**BRIEF:** Set down the whole listing that follows, precisely as written.

**DATA EXTRACT:**
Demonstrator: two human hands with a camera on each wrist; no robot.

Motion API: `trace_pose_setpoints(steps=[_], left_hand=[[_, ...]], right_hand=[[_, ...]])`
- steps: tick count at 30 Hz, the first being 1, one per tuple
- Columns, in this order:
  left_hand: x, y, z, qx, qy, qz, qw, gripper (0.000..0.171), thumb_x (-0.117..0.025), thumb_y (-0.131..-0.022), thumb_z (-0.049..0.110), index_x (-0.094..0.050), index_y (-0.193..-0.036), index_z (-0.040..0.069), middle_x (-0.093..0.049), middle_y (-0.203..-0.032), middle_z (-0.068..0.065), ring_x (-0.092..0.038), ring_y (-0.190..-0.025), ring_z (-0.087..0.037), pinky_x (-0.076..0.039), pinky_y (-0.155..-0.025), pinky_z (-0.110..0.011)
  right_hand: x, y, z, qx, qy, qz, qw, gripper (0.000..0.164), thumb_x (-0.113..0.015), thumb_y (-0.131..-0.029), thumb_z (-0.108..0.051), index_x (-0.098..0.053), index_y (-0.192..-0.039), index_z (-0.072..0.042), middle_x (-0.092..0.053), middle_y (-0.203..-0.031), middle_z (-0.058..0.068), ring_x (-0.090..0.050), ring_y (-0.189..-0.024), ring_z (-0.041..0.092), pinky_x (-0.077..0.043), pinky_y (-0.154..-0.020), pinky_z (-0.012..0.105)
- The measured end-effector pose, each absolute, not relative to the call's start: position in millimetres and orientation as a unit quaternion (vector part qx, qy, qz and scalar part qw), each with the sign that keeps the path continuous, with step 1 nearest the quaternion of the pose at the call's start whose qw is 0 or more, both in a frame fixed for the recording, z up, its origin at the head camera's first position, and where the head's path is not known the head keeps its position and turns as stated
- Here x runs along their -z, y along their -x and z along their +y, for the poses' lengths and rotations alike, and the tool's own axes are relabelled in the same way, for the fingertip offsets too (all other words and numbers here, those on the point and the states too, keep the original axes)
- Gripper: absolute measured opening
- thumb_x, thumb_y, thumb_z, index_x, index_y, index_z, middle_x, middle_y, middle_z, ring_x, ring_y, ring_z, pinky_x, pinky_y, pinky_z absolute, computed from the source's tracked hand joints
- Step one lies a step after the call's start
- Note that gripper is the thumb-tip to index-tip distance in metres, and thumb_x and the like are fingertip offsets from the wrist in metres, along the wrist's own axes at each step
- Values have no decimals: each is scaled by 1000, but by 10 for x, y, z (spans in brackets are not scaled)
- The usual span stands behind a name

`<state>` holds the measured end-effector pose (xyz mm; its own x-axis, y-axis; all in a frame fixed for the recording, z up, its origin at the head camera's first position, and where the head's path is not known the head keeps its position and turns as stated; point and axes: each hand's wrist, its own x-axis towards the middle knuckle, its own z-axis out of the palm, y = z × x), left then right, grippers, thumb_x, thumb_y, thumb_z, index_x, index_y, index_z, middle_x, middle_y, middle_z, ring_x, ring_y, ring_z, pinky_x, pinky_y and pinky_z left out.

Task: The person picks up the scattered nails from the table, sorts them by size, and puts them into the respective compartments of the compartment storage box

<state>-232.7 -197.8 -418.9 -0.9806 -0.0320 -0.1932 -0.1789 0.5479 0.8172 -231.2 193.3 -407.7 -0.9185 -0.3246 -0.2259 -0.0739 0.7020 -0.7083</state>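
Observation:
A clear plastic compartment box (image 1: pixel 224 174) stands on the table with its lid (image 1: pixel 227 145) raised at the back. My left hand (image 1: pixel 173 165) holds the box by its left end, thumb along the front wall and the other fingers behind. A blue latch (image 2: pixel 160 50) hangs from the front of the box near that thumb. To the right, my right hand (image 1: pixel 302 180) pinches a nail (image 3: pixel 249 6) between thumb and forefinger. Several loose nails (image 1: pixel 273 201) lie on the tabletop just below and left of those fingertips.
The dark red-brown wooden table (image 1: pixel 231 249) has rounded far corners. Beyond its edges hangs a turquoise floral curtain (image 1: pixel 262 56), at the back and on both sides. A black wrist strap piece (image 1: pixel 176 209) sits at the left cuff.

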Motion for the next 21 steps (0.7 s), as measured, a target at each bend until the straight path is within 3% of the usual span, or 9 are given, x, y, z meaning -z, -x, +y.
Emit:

**ANSWER TO THIS TASK:**
Demonstrator: two human hands with a camera on each wrist; no robot.

Motion API: `trace_pose_setpoints(steps=[_], left_hand=[[_, ...]], right_hand=[[_, ...]])`
- steps: tick count at 30 Hz, the first being 1, one per tuple
- Columns, in this order:
  left_hand: x, y, z, qx, qy, qz, qw, gripper (0.000..0.171), thumb_x (-0.117..0.025), thumb_y (-0.131..-0.022), thumb_z (-0.049..0.110), index_x (-0.094..0.050), index_y (-0.193..-0.036), index_z (-0.040..0.069), middle_x (-0.093..0.049), middle_y (-0.203..-0.032), middle_z (-0.068..0.065), ring_x (-0.092..0.038), ring_y (-0.190..-0.025), ring_z (-0.087..0.037), pinky_x (-0.076..0.039), pinky_y (-0.155..-0.025), pinky_z (-0.110..0.011)
  right_hand: x, y, z, qx, qy, qz, qw, gripper (0.000..0.164), thumb_x (-0.113..0.015), thumb_y (-0.131..-0.029), thumb_z (-0.108..0.051), index_x (-0.098..0.053), index_y (-0.192..-0.039), index_z (-0.072..0.042), middle_x (-0.092..0.053), middle_y (-0.203..-0.031), middle_z (-0.058..0.068), ring_x (-0.090..0.050), ring_y (-0.189..-0.024), ring_z (-0.041..0.092), pinky_x (-0.077..0.043), pinky_y (-0.154..-0.020), pinky_z (-0.012..0.105)
- The measured end-effector pose, each absolute, not relative to the call's start: position in millimetres and orientation as a unit quaternion (vector part qx, qy, qz and scalar part qw), each with the sign that keeps the path continuous, with step 1 nearest the quaternion of the pose at the call's start whose qw is 0 or more, both in a frame fixed for the recording, z up, its origin at the head camera's first position, and where the head's path is not known the head keeps its position and turns as stated
- Here x runs along their -z, y along their -x and z along their +y, for the poses' lengths and rotations alike, and the tool's own axes are relabelled in the same way, for the fingertip offsets too (all other words and numbers here, those on the point and the states too, keep the original axes)
- Gripper: absolute measured opening
- thumb_x, thumb_y, thumb_z, index_x, index_y, index_z, middle_x, middle_y, middle_z, ring_x, ring_y, ring_z, pinky_x, pinky_y, pinky_z absolute, computed from the source's tracked hand joints
- Step one lies a step after the call's start
- Note that gripper is the thumb-tip to index-tip distance in metres, and thumb_x and the like are fingertip offsets from the wrist in metres, along the wrist's own axes at each step
- Values have no decimals: each is scaled by 1000, but by 10 for x, y, z (spans in brackets are not scaled)
- The usual span stands behind a name

`<state>` holds the measured end-effector pose (xyz mm; its own x-axis, y-axis; all in a frame fixed for the recording, z up, its origin at the head camera's first position, and where the head's path is not known the head keeps its position and turns as stated; point and axes: each hand's wrist, its own x-axis towards the middle knuckle, its own z-axis out of the palm, y = z × x), left then right, grippers, thumb_x, thumb_y, thumb_z, index_x, index_y, index_z, middle_x, middle_y, middle_z, ring_x, ring_y, ring_z, pinky_x, pinky_y and pinky_z left out.

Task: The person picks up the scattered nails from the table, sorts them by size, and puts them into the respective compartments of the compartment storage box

<state>-232.7 -197.8 -418.9 -0.9806 -0.0320 -0.1932 -0.1789 0.5479 0.8172 -231.2 193.3 -407.7 -0.9185 -0.3246 -0.2259 -0.0739 0.7020 -0.7083</state>
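Observation:
A clear plastic compartment box (image 1: pixel 224 174) stands on the table with its lid (image 1: pixel 227 145) raised at the back. My left hand (image 1: pixel 173 165) holds the box by its left end, thumb along the front wall and the other fingers behind. A blue latch (image 2: pixel 160 50) hangs from the front of the box near that thumb. To the right, my right hand (image 1: pixel 302 180) pinches a nail (image 3: pixel 249 6) between thumb and forefinger. Several loose nails (image 1: pixel 273 201) lie on the tabletop just below and left of those fingertips.
The dark red-brown wooden table (image 1: pixel 231 249) has rounded far corners. Beyond its edges hangs a turquoise floral curtain (image 1: pixel 262 56), at the back and on both sides. A black wrist strap piece (image 1: pixel 176 209) sits at the left cuff.
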
Motion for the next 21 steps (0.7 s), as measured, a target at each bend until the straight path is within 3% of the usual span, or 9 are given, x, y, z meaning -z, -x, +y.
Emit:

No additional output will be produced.